Friday, January 02, 2004

Ikea blog.

Maybe, I thought earlier today, Ikea won't be so bad today. Today isn't the day after Thanksgiving, or any day during the weeks leading up to Christmas, or the day after Christmas, or even a Saturday or Sunday. By bad, I mean crowded. Chockablock with the teeming middle class; so overrun that idling in an aisle jams the flow of people a dozen shopping carts back; so much of a human mass that the three-story building doesn't need to be heated.

I was wrong. It was bad today. The whole population of suburbs was there, along with a lot of the city, and people from flat farm country as far as Peoria, no doubt. Ikea's big blue and gold building is a major landmark in Schaumburg, and our move into this part of metro Chicago has put it within about a 15-minute drive from home. Yuriko sometimes goes without meeting madding crowds, since she can go on weekdays. But I don’t go there much, since I get a crowd-related headache ever time I try on a weekend. Got one again today.

That aside, the store has its charms, especially a line of generally well-designed goods -- housewares, furniture, etc. -- that aren’t particularly expensive. I think that the Scandinavian egalitarianism of the Swedish parent company, which has stores all over the civilized world, comes into play here. It goes against the irritating retail attitude that assumes that if you aren't willing to pay a high markup, you deserve crappy-looking things. Ikea's phenomenal popularity here in the States ought to clue in some of the more clueless retailers here that the less-than-wealthy can have good taste, too.

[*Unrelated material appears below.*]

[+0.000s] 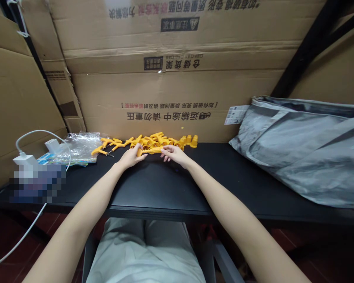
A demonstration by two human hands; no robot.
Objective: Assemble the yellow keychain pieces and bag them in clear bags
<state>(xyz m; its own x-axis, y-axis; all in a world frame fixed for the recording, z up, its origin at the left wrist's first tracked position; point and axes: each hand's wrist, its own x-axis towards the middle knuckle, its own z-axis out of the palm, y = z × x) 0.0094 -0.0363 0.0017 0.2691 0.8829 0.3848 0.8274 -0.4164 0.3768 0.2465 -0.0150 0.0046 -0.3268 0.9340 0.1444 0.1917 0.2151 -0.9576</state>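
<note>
Heaped yellow plastic parts (157,140) lie beyond; a slender yellow plastic piece (153,150) spans left hand (130,158) to right hand (175,154), clamped in both grips.

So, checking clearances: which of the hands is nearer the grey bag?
Right. The right hand holds one end of a yellow item, left of the grey bag; the left hand, at the other end, is farther away.

Both hands (130,158) close together, arms (96,198) outstretched
</note>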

I also like the fact that everything retains its Swedish name, with appropriate English subtitles on the signs. Among other things, the store sells hemlis, bumerang, flang, lambo and jakt, and those are just clothes hangers or shoe racks. The food court's pretty good, too, though that term really doesn't do it justice, since it isn't a selection of fast-food chains, but instead Ikea's own idea of keep-them-in-store food service, which includes more standard sorts of sandwiches and pasta, but also Swedish meatballs with lingonberries and roast potatoes.